Ted Striphas did it for Cultural Studies, and now Matthew Thibault has done it for music education. It would be great for people to assemble this kind of comparative data across fields and disciplines.

And in related news one of the richest in the world–if not the richest–says it can’t afford the rising price of journal subscriptions.

If you’re not already caught up on the continuing student strike in Quebec, I recommend Lilian Radovac’s piece on the Chronicle of Higher Education site.

Fiddling While Rome Burns and other clichés

Let us descend for a moment into some rather exquisite gossip from the intellectual history of communication studies. Commenting on Herb Schiller, a scholar noted for his radicalism, James Carey said in a 2006 interview:

…he was supremely bourgeois. When the troubles began in the 1960s, Herb couldn’t be bothered. He was home reading The New York Times and clipping articles for his next book.

These words echo in my own ears, because I have found myself busy with my own academic work, while a student movement takes over McGill, Montreal and Quebec. I have been gone on speaking engagements for about half of March, which has left me out of a wide swath of events closer to home. It’s also affected my blogging, as it seems silly to write about more trivial matters when 200,000 people are taking to the streets, where Montreal police are making some really bone-headed choices (like releasing gas in my neighbourhood metro station!), and where some members of my own university — both admin and faculty — seem so irrationally consumed with maintaining order than they cannot distinguish between matters of discipline and matters of dissent.

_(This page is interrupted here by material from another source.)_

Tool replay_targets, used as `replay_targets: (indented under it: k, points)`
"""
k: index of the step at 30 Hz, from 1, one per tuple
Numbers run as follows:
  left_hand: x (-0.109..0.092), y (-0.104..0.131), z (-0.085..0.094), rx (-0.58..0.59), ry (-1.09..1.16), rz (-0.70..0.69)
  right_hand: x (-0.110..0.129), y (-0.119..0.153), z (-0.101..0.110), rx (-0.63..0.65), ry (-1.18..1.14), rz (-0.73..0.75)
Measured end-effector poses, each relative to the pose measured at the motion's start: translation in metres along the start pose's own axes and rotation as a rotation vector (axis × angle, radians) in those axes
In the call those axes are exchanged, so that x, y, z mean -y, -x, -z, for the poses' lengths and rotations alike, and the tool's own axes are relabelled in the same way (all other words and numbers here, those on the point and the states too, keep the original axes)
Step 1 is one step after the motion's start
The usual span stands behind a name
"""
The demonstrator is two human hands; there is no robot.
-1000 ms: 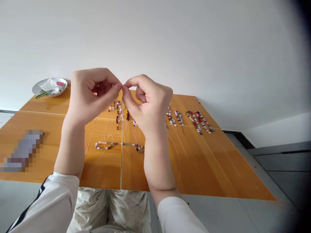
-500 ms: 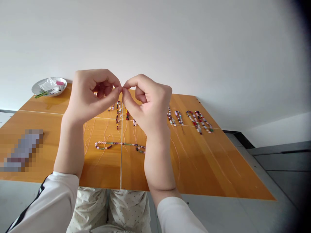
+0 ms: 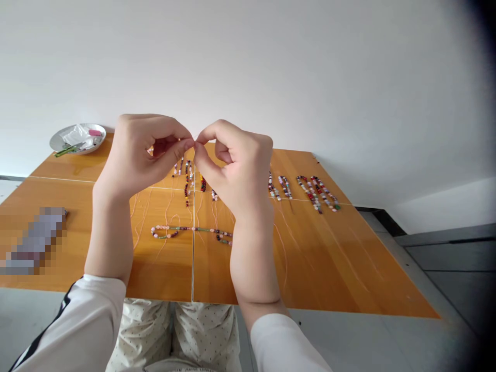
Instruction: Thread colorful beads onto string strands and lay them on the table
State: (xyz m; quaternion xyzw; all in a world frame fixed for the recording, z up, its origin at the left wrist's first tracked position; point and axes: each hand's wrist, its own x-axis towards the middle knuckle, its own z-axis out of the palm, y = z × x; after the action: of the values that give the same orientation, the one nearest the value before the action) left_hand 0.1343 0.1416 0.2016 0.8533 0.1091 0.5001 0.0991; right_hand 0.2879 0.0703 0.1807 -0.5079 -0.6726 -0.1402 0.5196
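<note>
1. Left hand [image 3: 137,157] & right hand [image 3: 234,165] meet fingertip to fingertip above table [image 3: 349,268], both pinched narrow, prob. on a thread, too thin to see.
2. Bead strand [image 3: 189,231] lies on table, below hands.

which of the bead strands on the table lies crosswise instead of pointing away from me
The bead strand nearest the table's front edge, below both hands. It runs left to right across the centre seam; the others lie farther back, lengthwise.
</note>
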Motion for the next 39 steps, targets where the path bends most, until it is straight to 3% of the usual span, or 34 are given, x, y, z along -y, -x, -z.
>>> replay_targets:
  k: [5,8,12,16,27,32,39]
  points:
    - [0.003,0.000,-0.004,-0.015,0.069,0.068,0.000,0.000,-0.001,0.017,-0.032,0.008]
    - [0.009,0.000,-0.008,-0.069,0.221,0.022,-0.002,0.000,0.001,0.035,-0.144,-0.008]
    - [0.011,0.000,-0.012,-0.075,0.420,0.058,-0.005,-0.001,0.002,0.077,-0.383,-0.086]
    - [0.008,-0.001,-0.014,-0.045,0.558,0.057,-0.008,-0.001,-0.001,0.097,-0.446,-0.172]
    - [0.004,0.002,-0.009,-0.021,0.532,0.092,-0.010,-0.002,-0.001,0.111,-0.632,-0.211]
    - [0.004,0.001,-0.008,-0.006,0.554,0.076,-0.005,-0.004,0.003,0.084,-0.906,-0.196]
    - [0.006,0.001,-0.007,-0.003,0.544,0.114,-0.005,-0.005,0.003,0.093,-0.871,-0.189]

There is a voice, perhaps Carey’s, that says I should drop everything and get involved, but I simply can’t. This state of affairs will continue for awhile as I tend various gardens, but perhaps as I catch up, I can say more about what’s going on as well.

Quebec National Day of Action

Politics in Quebec, Montreal and McGill are as hot as they’ve been since last September. We are in the midst of a general student strike against proposed tuition increases.

Today is the national day of action, which is getting Canada-wide press coverage and deserves international coverage.

I’m at a conference right now and haven’t been around enough this month to have much intelligent to say, except that you should know this stuff is happening and that it’s a big deal.

McGill Disability Awareness Week 12-16 March 2012

Perhaps it’s always been this way, but from my perspective it seems that the Office for Students with Disabilities at McGill has been expanding their mandate in productive ways. Where I used to think of them as a part of student services (which they most emphatically still are), they are getting more involved in promoting both universal design for courses and disabilities studies as an academic field.

To promote their various projects, they’ve organized an ambitious series of events at McGill the week of 12-16 March. On the 15th at 2, I’ll be speaking for a few minutes on a panel entitled “Why Disability Studies?” There are a bunch of other events, notably a Saturday seminar (for which you need to register) on universal design for courses. There’s also some talk of a possible disability studies program at McGill, but I think we’d need several more committed full-time faculty for that to happen. Of course, there’s a lot of basic work that still needs to be done around accessibility and accommodation, as a walk around campus will demonstrate.